Примчалась горничная Маша: с нюхательными солями, с валериановыми каплями, с полотенцами.
Дальше Квасницкий не смотрел; подобрав портсигар, пригибаясь, чтобы полицмейстер его не заметил, он ретировался.
Ах, какой роскошный, какой богатый разговор услышал он, Квасницкий!
Есть что рассказать, есть что изобразить (в лицах), есть над чем похихикать.
И потому Леня никак не мог просто ответить на вопрос, заданный Глюком – как же все-таки объяснила свою осведомленность госпожа Новикова.
Требовалась Квасницкому сцена, требовалось время, да и не мог он не поломаться – как оперная примадонна при выкриках из зала: "Бис!"
— Есть предложение, — сказал он. — Я тут знаю одно местечко, где можно вкусно покушать, а то эта старосветская помещица даже воды не предложила, не то, что квасу. Там спокойно поговорим, подытожим наши наблюдения…
— Я пас, — сказал Глюк. — Пенёнзов* нема.
— Вот! — закричал Квасницкий, — это ответ всем, кто кричит о воровстве наших таможенных чиновников! Вот он, честный таможенный чиновник Глюк, который не имеет денег на покушать! Я статью о тебе напишу, литературный очерк; он так и будет называться: "Герой нашего времени и места", то есть города…
— У меня есть деньги на покушать, — сказал Глюк. — У меня нет денег на пообедать в ресторане.

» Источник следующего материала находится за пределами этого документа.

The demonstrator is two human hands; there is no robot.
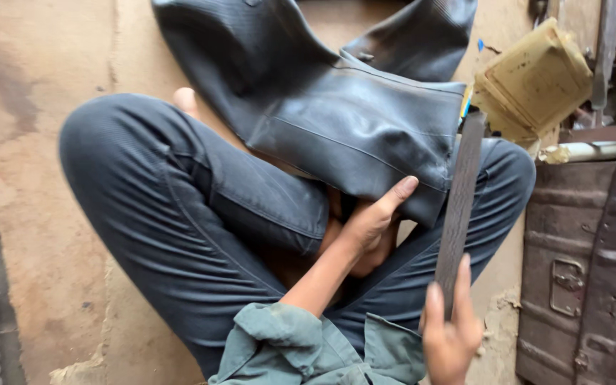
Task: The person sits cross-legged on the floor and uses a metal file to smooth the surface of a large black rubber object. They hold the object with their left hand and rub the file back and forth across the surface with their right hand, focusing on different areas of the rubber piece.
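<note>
- I see the left hand (372, 221) at the centre, thumb stretched toward 1 o'clock, pinching the lower edge of the black tube (351, 121), a flattened rubber inner tube.
- The tube drapes across my lap from 12 o'clock; its folded corner sits just above the left hand, over my crossed legs (180, 207).
- The right hand (450, 335), at 5 o'clock, is closed round the low end of a long flat rasp (459, 207), fingers pointing up along it.
- The rasp runs up toward 1 o'clock, its top beside the tube's right edge; I cannot tell whether they touch.
- I judge this the holding step: tube steadied, tool raised beside it.
- The next move calls for a firm pinch and the rasp's flat face square to the rubber.
- A yellow can (536, 78) lies at 2 o'clock, a metal box (586, 271) at 4 o'clock, on the floor (44, 178).
</note>
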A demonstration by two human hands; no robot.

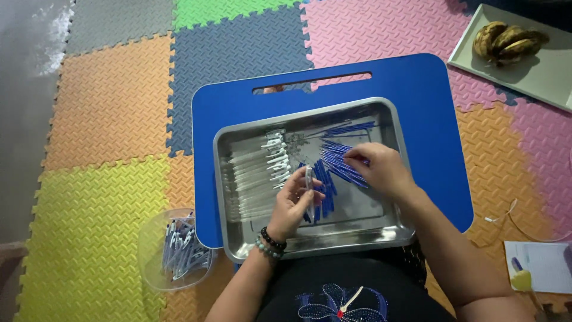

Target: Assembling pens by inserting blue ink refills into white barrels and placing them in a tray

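Observation:
A steel tray (310,238) rests on a blue lap table (417,95). Clear pen barrels with white clips (262,173) lie stacked in its left half. Blue pen refills (333,158) are heaped in the middle and right. My left hand (295,203) holds one clear pen barrel (309,185) upright over the tray's middle. My right hand (378,170) rests on the pile of blue refills, fingertips pinching at them. Whether a refill is lifted I cannot tell.
A clear plastic container (176,250) with several assembled pens sits on the foam floor mat at lower left. A pale tray with bananas (506,42) lies at upper right. A sheet of paper (539,265) and a thin cable lie at right.

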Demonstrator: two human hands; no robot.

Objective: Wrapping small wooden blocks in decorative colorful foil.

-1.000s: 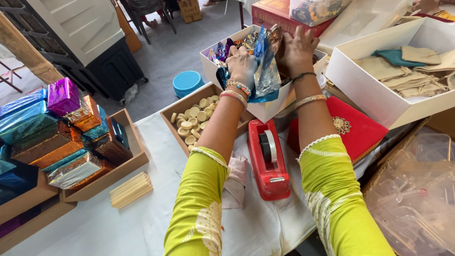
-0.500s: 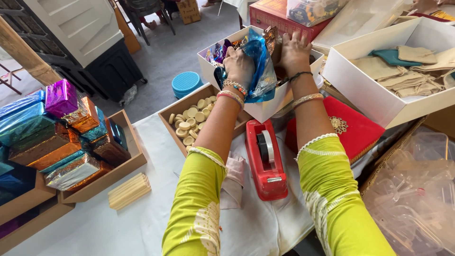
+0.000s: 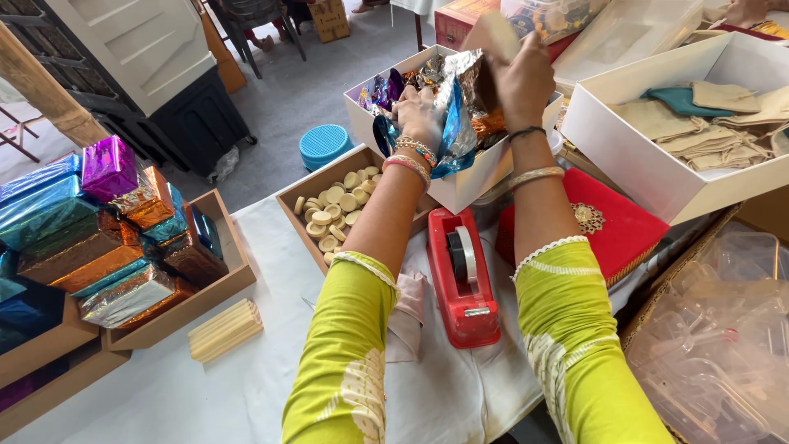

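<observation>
reaching into the white box (image 3: 460,185) at the far middle of the table, both hands work among shiny foil wrappers. the blue foil packet (image 3: 454,131) stands nearly upright between the hands, its long axis running from near-low to far-high, its top leaning a little to the right. the left hand (image 3: 417,115) is curled around the packet's left edge, fingers closed on the foil. the right hand (image 3: 519,78) is raised just right of it, pinching a pale tan piece (image 3: 496,37) that is blurred; what that piece is cannot be told.

to the left of the white box lies a wooden tray (image 3: 306,197) filled with small round cream discs. nearer, between the forearms, sits a red tape dispenser (image 3: 463,279), its long axis running near to far. right of it lies a flat red square box (image 3: 612,226) with a gold ornament. at the far right a larger white box (image 3: 657,177) holds folded beige and teal cloths. at the left, wooden trays carry foil-wrapped blocks (image 3: 123,222) in purple, blue, copper and silver. a cream ribbed bar (image 3: 225,329) lies on the white table cover near them. clear plastic containers (image 3: 723,345) crowd the near right.
</observation>
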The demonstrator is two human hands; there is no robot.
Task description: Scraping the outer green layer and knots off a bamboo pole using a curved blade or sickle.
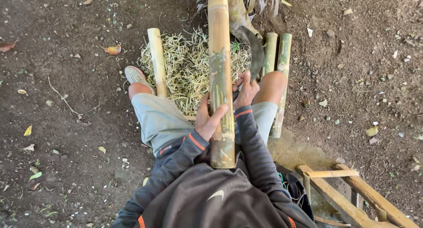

— Рестораны? На Фонтане? — Квасницкий изобразил удивление. — Феликс, день, когда на Фонтане откроется первый ресторан, станет последним днем Фонтана – из пригорода здесь будет еще один городской район. Нет, я имею в виду скромную закусочную с видом на море и обратно, держит ее один грек; готовит божественно – ты будешь облизывать пальчики до локтей и даже дальше. И вполне пристойные цены. В крайнем случае мы тебя как-нибудь накормим. Друзья мои, мы накормим нашего нищего, но честного чиновника от таможни?..
Закусочная действительно выглядела очень скромно: парусиновый тент, натянутый над плетеными столиками и стульчиками.
Они оказались единственными посетителями.
Хозяин заведения, грузный печальный грек с повисшими уныло усами принес цыплят, тушеных с помидорами, перцами и чесноком, брынзу, бутыль розового, кисловатого, но такого ароматного бессарабского вина.
День уже почти закончился, и тени ложились длинные, и море лежало плотным зеленым пластом, как всегда бывает тихими вечерами, и только еле слышно шуршало, набегая на песок.
Впрочем, за дружным чавканьем четырех молодых и очень голодных людей этого шуршания слышно не было.
Когда с цыплятами было покончено, перешли к брынзе, вину и разговорам.
Настал звездный час Квасницкого.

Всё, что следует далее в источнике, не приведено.